• REQUIRED WORK
Skip the pictures. Transcribe exactly the lines from the line containing "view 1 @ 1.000" to the end of the listing.

* * *

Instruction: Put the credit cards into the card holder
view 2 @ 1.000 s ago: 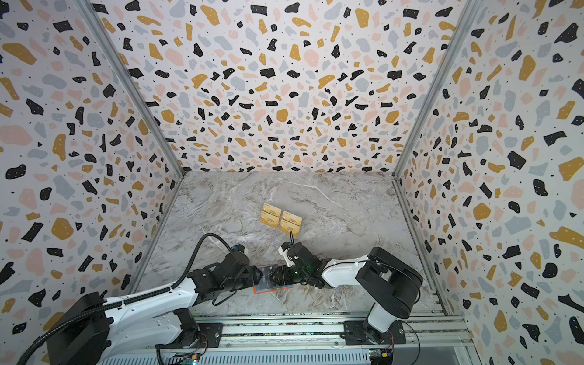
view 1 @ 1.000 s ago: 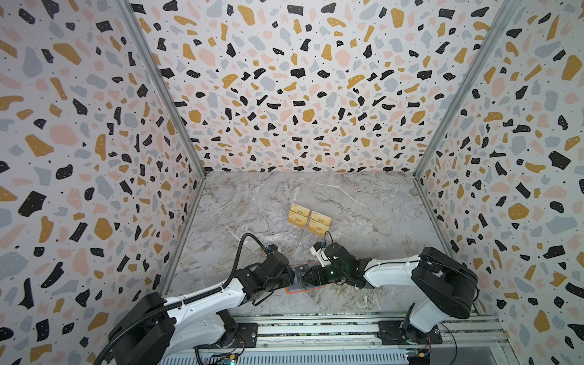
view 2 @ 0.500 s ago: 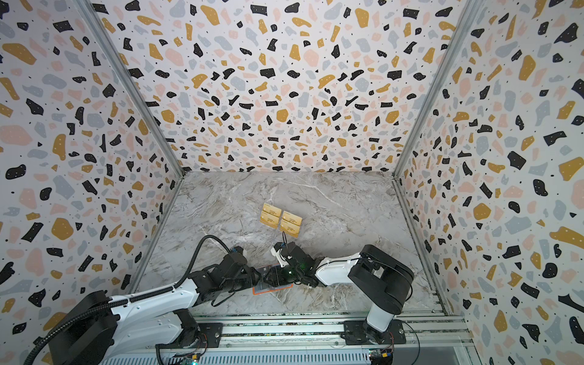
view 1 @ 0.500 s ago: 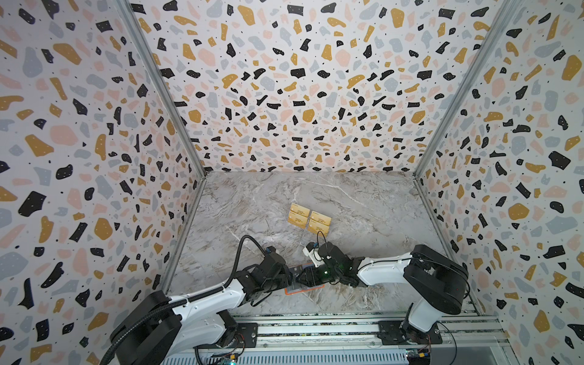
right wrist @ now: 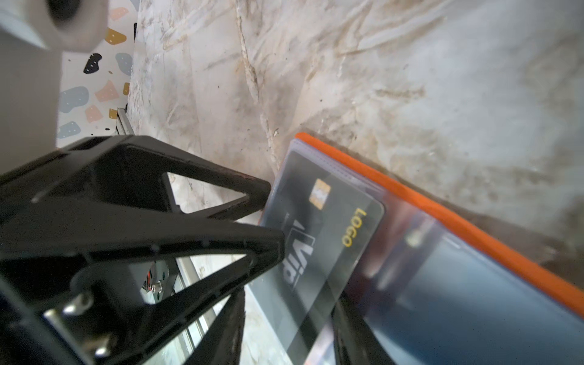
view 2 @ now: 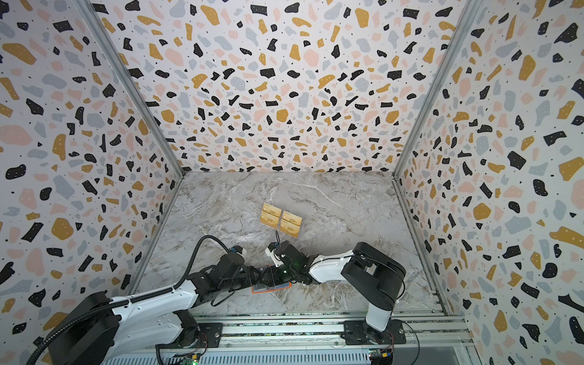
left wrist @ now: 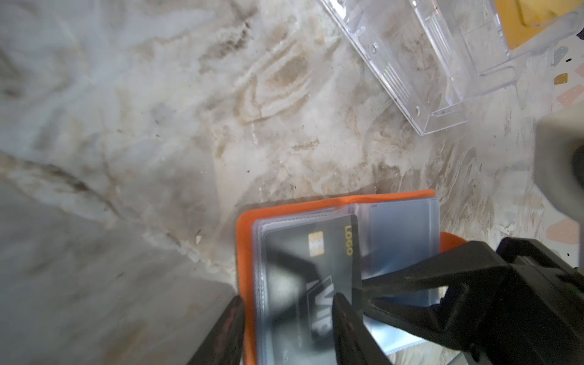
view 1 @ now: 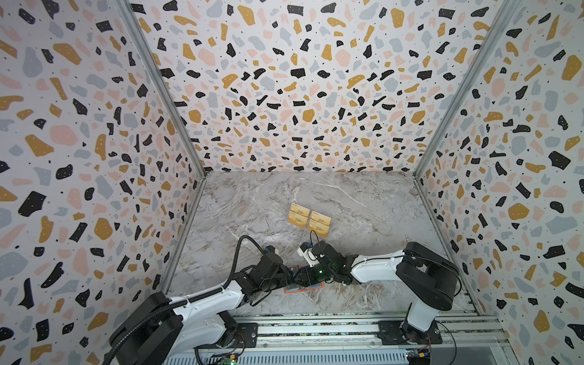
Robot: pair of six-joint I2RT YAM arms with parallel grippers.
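L hand (right wrist: 273,218) & R hand (left wrist: 369,295) flank Vip card (left wrist: 303,262) on open card holder (left wrist: 245,252), near worktop (left wrist: 158,142) front edge; grip can't tell.

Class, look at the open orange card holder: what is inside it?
Bluish clear sleeves, with a black Vip card partway into one. The left gripper and right gripper cover part of the card holder, so any other cards there are hidden.

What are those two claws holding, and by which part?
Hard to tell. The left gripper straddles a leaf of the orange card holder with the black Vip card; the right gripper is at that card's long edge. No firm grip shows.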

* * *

• RESULT BELOW
view 1 @ 1.000 s ago: 
view 2 @ 0.500 s ago: 
view 1 @ 0.500 s ago: 
right wrist @ now: 
view 2 @ now: 
left wrist @ now: 
view 1 @ now: 
Robot: pair of six-joint I2RT YAM arms with parallel grippers.
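L hand (right wrist: 273,218) & R hand (left wrist: 369,295) flank Vip card (left wrist: 303,262) on open card holder (left wrist: 245,252), near worktop (left wrist: 158,142) front edge; grip can't tell.

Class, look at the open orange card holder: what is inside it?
Bluish clear sleeves, with a black Vip card partway into one. The left gripper and right gripper cover part of the card holder, so any other cards there are hidden.

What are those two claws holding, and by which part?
Hard to tell. The left gripper straddles a leaf of the orange card holder with the black Vip card; the right gripper is at that card's long edge. No firm grip shows.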

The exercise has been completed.